Thusoo–a former Facebook data center manager who created Apache Hive with his Qubole co-founder, Joydeep Sen Sarma–says Qubole attracted mostly small and midsized businesses when it started running in production in January 2013. But now the company is attracting bigger enterprises with its HaaS offering, which starts at $1,250 per month for 5,000 compute hours and go up from there.
“If you look at the traditional model, you spend months just to get a cluster up and running, before you can actually start getting an ROI on the data. The cloud model completely disrupts that,” Thusoo said. “You can get the compute on demand and you can start using it right away.”
There is a well-publicized shortage of top-level data scientists who can make the most of data. But fewer people are aware there’s also a shortage of IT professionals who know how to build and manage a Hadoop cluster. “Managing a Hadoop cluster is not straightforward,” Thusoo said. “It’s not a platform that DBAs have been trained to deal with.”
Another HaaS vendor gaining traction is Altiscale, which was founded by Raymie Stata, the former CTO at Yahoo, which at one point ran a 40,000-node mega cluster.
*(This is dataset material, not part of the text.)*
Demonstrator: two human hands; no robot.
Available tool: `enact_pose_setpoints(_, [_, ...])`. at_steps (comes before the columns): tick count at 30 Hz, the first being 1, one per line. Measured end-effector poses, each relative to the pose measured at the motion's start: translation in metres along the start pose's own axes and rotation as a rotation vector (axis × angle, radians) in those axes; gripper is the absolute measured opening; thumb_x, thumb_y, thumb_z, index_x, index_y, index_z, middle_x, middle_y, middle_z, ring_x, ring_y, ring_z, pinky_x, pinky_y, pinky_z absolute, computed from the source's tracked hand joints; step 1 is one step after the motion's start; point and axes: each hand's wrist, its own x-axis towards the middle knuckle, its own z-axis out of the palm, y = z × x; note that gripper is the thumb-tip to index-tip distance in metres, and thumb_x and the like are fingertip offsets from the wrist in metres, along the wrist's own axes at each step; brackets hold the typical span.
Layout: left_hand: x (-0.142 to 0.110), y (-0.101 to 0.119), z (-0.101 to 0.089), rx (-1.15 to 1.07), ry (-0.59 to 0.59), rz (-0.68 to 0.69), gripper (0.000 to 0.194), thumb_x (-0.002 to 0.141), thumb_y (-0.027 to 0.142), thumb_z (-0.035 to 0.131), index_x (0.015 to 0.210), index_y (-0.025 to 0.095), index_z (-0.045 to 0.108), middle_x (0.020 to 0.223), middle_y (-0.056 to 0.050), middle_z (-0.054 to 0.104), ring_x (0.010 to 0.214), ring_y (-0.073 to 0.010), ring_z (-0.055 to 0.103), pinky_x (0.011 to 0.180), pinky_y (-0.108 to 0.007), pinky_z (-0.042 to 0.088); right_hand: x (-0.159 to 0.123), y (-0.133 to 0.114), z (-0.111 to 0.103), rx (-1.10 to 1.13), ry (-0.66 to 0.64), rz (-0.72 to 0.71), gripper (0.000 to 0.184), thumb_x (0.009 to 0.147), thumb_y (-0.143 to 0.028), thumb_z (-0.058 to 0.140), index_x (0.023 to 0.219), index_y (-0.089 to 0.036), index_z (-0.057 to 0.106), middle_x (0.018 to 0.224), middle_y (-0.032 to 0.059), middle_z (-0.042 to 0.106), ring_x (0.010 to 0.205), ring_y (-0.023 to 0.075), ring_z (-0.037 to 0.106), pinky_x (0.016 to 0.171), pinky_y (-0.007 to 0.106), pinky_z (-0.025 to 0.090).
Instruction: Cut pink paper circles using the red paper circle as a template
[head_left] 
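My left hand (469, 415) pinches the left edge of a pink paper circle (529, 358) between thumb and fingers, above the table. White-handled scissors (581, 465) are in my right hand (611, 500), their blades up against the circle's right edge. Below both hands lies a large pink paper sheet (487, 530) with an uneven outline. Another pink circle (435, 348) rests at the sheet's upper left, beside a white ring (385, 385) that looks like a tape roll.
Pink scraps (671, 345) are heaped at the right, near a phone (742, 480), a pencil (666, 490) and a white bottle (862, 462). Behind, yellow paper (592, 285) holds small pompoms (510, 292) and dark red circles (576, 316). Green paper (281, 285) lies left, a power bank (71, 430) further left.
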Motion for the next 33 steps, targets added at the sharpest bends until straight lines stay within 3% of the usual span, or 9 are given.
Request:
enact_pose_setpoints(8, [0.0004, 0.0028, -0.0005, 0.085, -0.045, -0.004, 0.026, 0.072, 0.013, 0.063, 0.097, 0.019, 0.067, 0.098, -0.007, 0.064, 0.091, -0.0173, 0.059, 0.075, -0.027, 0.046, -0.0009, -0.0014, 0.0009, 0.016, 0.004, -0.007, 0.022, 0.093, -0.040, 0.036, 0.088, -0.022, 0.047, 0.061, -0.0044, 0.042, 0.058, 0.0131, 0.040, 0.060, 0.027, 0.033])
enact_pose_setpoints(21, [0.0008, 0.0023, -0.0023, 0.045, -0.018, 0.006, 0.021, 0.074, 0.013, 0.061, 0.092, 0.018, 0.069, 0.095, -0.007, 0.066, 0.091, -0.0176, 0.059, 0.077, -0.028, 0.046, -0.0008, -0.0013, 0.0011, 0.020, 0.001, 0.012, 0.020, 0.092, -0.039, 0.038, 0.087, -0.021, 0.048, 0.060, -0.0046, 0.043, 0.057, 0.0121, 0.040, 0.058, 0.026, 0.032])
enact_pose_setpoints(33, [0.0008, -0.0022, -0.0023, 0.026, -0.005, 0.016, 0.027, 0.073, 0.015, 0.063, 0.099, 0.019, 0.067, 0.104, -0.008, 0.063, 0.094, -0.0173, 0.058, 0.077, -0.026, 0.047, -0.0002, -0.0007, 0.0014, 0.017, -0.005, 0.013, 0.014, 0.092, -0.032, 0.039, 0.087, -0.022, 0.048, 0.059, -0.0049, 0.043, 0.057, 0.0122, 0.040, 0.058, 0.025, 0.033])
Stata saw a big gap between what was capable at Yahoo cluster and what customers were trying to put together on their own, so he and his partners launched a “white glove” Hadoop service in January.
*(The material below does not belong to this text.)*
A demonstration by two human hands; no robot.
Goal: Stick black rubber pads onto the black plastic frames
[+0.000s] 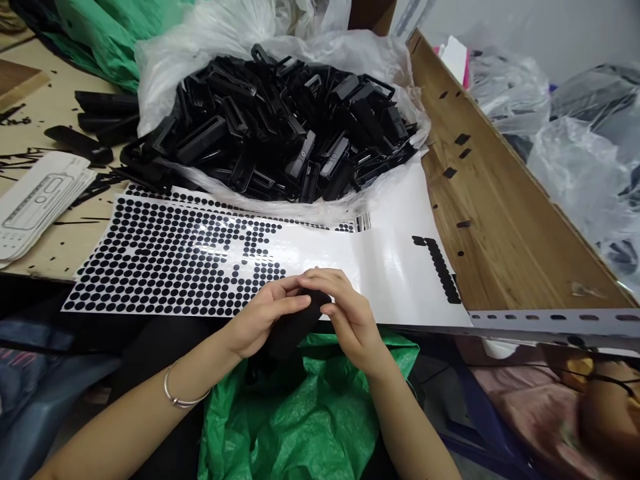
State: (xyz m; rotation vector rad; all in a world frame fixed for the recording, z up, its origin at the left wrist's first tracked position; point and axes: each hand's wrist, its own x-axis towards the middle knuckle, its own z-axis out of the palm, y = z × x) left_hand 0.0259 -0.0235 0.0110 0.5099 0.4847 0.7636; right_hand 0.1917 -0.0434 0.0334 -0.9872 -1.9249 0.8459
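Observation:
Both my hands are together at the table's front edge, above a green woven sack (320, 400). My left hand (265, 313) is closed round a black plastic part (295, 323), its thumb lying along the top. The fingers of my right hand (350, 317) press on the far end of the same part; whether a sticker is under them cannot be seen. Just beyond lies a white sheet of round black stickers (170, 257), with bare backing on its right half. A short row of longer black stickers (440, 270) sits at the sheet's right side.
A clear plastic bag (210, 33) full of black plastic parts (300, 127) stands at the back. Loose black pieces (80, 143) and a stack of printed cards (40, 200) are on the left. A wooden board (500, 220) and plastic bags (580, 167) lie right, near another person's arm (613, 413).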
Last week at Hadoop Summit, Altiscale announced that it’s now supporting Hive .13. The San Francisco, California company claims it’s the only HaaS provider to support the latest release of Hive, which features a big SQL performance increase over previous versions as a result of the Hortonworks-backed Stinger project. “Hive 0.13 is a key step toward real-time, interactive, and in-memory processing,” said Soam Acharya, head of applications architecture at Altiscale. “Customers should not be held back by their HaaS vendor in utilizing this capability.”
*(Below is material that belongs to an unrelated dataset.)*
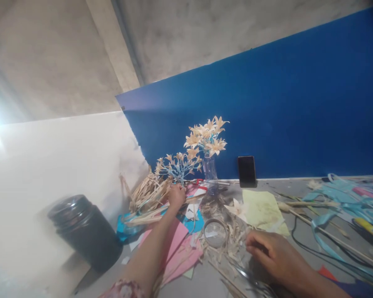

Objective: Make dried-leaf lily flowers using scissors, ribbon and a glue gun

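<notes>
My left hand point(176, 195) reaches far forward to a pile of pale straw strips point(144, 193) and thin sticks point(143, 217) beside a spray of small blue-stemmed paper flowers point(178, 163); its fingers are curled on something I cannot make out. My right hand point(275, 254) lies near the front with fingers curled down onto straw scraps point(233, 240), next to a roll of clear tape point(215, 232). A cream paper flower point(238, 208) lies between them.
A clear vase with cream paper flowers point(209, 145) and a black phone point(246, 171) stand against the blue board point(282, 103). A black jar point(83, 231) sits left. Pink paper sheets point(177, 248), a yellow-green sheet point(262, 211), light-blue ribbons point(338, 207), a black cable point(298, 236) and sticks lie around.
</notes>
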`<state>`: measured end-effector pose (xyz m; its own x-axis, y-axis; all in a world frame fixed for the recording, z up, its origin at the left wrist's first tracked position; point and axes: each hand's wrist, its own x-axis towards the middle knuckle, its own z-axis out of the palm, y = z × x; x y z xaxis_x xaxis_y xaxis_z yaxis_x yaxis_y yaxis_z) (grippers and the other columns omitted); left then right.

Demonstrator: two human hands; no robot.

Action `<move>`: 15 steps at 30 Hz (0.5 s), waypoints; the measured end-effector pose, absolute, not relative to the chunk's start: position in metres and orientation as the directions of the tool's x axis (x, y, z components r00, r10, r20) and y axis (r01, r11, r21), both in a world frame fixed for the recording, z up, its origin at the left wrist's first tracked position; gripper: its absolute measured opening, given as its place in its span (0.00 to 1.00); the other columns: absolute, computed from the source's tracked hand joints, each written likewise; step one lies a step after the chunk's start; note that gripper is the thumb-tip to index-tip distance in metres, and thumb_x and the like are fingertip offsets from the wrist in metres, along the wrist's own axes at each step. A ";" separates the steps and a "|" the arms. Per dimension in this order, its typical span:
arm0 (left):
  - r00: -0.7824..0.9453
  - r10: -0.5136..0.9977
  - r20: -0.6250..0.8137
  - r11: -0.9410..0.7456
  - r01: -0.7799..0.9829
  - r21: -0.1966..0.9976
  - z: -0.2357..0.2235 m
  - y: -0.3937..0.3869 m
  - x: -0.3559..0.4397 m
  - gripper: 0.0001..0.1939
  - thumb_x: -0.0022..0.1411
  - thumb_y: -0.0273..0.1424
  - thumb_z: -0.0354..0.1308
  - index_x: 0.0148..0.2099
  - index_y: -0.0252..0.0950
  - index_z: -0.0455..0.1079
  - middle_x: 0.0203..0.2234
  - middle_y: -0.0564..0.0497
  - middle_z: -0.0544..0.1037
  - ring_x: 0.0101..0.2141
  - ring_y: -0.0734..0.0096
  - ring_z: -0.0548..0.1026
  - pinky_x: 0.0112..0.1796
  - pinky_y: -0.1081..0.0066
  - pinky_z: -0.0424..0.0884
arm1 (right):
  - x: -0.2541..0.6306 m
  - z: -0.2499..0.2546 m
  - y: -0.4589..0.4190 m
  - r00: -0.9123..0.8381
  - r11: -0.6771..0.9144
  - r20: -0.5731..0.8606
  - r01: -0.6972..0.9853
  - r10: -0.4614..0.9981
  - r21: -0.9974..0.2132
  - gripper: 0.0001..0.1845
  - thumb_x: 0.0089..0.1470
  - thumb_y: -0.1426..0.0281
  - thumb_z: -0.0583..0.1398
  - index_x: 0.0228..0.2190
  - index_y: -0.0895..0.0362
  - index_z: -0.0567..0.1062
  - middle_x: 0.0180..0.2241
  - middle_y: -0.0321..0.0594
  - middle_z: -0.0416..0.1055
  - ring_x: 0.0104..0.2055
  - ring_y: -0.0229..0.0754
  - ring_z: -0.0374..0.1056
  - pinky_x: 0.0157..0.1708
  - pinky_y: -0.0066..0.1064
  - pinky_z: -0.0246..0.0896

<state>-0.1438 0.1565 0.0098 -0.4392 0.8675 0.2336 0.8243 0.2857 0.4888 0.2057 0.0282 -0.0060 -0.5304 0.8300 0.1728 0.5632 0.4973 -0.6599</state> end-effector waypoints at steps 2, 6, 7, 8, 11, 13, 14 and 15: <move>-0.450 0.848 0.281 0.249 0.805 0.538 0.009 0.157 -0.147 0.17 0.67 0.37 0.58 0.54 0.34 0.70 0.48 0.44 0.76 0.44 0.62 0.76 0.43 0.57 0.76 | 0.206 -0.007 0.028 -0.539 0.501 0.166 0.566 0.826 -0.654 0.09 0.60 0.67 0.55 0.30 0.53 0.73 0.31 0.36 0.77 0.34 0.43 0.71 0.36 0.30 0.58; -0.479 0.789 0.384 0.152 0.758 0.635 0.008 0.162 -0.151 0.16 0.67 0.37 0.58 0.53 0.34 0.70 0.47 0.45 0.76 0.42 0.63 0.77 0.42 0.58 0.76 | 0.205 -0.008 0.029 -0.540 0.503 0.164 0.572 0.826 -0.648 0.09 0.60 0.66 0.55 0.30 0.53 0.73 0.30 0.36 0.76 0.34 0.42 0.71 0.35 0.30 0.58; -0.488 0.771 0.409 0.123 0.745 0.656 0.010 0.164 -0.153 0.16 0.67 0.37 0.58 0.52 0.34 0.70 0.46 0.45 0.76 0.41 0.64 0.77 0.41 0.59 0.76 | 0.205 -0.008 0.029 -0.539 0.501 0.162 0.573 0.827 -0.649 0.09 0.60 0.66 0.55 0.30 0.53 0.72 0.30 0.36 0.76 0.34 0.42 0.71 0.35 0.29 0.58; -0.496 0.752 0.433 0.093 0.731 0.675 0.011 0.166 -0.155 0.15 0.67 0.37 0.57 0.51 0.33 0.71 0.44 0.45 0.77 0.40 0.65 0.77 0.40 0.60 0.76 | 0.205 -0.008 0.029 -0.541 0.500 0.158 0.574 0.826 -0.649 0.09 0.60 0.66 0.55 0.30 0.54 0.72 0.30 0.36 0.76 0.33 0.42 0.71 0.35 0.29 0.57; -0.514 0.694 0.503 -0.001 0.699 0.715 0.021 0.169 -0.161 0.14 0.68 0.38 0.57 0.48 0.33 0.72 0.39 0.48 0.78 0.35 0.68 0.77 0.37 0.63 0.77 | 0.204 -0.010 0.030 -0.556 0.509 0.148 0.580 0.818 -0.637 0.10 0.60 0.66 0.54 0.29 0.54 0.71 0.29 0.35 0.76 0.33 0.42 0.70 0.34 0.29 0.57; -0.522 0.660 0.540 -0.054 0.685 0.727 0.028 0.169 -0.164 0.14 0.68 0.38 0.57 0.46 0.32 0.72 0.36 0.49 0.78 0.33 0.70 0.77 0.35 0.65 0.76 | 0.204 -0.013 0.030 -0.570 0.520 0.145 0.579 0.809 -0.627 0.11 0.60 0.65 0.54 0.28 0.54 0.71 0.29 0.36 0.75 0.32 0.42 0.70 0.33 0.29 0.57; -0.526 0.643 0.556 -0.074 0.680 0.729 0.031 0.169 -0.166 0.13 0.68 0.38 0.57 0.46 0.32 0.72 0.36 0.49 0.78 0.32 0.70 0.77 0.35 0.65 0.76 | 0.204 -0.014 0.031 -0.574 0.525 0.146 0.578 0.805 -0.625 0.11 0.60 0.66 0.54 0.28 0.54 0.71 0.29 0.36 0.76 0.32 0.42 0.70 0.33 0.28 0.57; -0.531 0.626 0.571 -0.091 0.678 0.730 0.033 0.168 -0.167 0.13 0.68 0.38 0.57 0.46 0.32 0.72 0.36 0.49 0.78 0.32 0.70 0.77 0.35 0.65 0.76 | 0.204 -0.015 0.031 -0.578 0.528 0.147 0.576 0.803 -0.624 0.11 0.60 0.66 0.53 0.28 0.54 0.71 0.30 0.36 0.76 0.32 0.42 0.70 0.33 0.28 0.57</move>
In the meantime, Altiscale continues to grow its business, which currently supports more than a dozen customers utilizing about 90TB of data. Customers are coming to Altiscale to get away from the hassles of managing Hadoop, Stata said. “Upgrading Hadoop is not non-trivial,” he tells Datanami. “They’re tired of upgrades.”
Another HaaS vendor making waves at Hadoop Summit is MetaScale, which is owned by Sears Holdings. The company is finding traction not only with HaaS, but with a series of Hadoop and NoSQL appliances that it unveiled in February. Customers can run the appliances on-premise, and leave the monitoring and management to MetaScale, which remotes into the boxes from its headquarters near Chicago, Illinois.
At last week’s show, MetaScale launched its new “Ready-to-Go Reports” program, which is designed to help clients analyze large amounts of social data. Ankur Gupta, MetaScale’s general manager, says the new offering is designed to help customers get their feet wet with Hadoop and big data analytics without breaking the bank. “Our Ready-to-Go Reports are a cost-effective solution for companies that may still be seeking to determine the real value of Hadoop and big data analytics at their firm,” Gupta said.
Hadoop leaders say 2014 is the year Hadoop clusters will go from being mere science project to being production-ready analytic systems. As the Hadoop market grows, the HaaS sector will move with it, benefiting not only the three vendors mentioned here, but untold new HaaS vendors that will enter the market in the coming years.
People are getting more comfortable with the cloud in general, and that’s going to make the economic argument of HaaS more compelling. In the near past, the break-even point for running Hadoop in the cloud used to be about 2,500 nodes, where anything over than that was cheaper to run on-premise, Qubole’s Thusoo said. “Traditionally there was a tradeoff,” he says. “Now I think that point has moved maybe to 20,000 nodes.”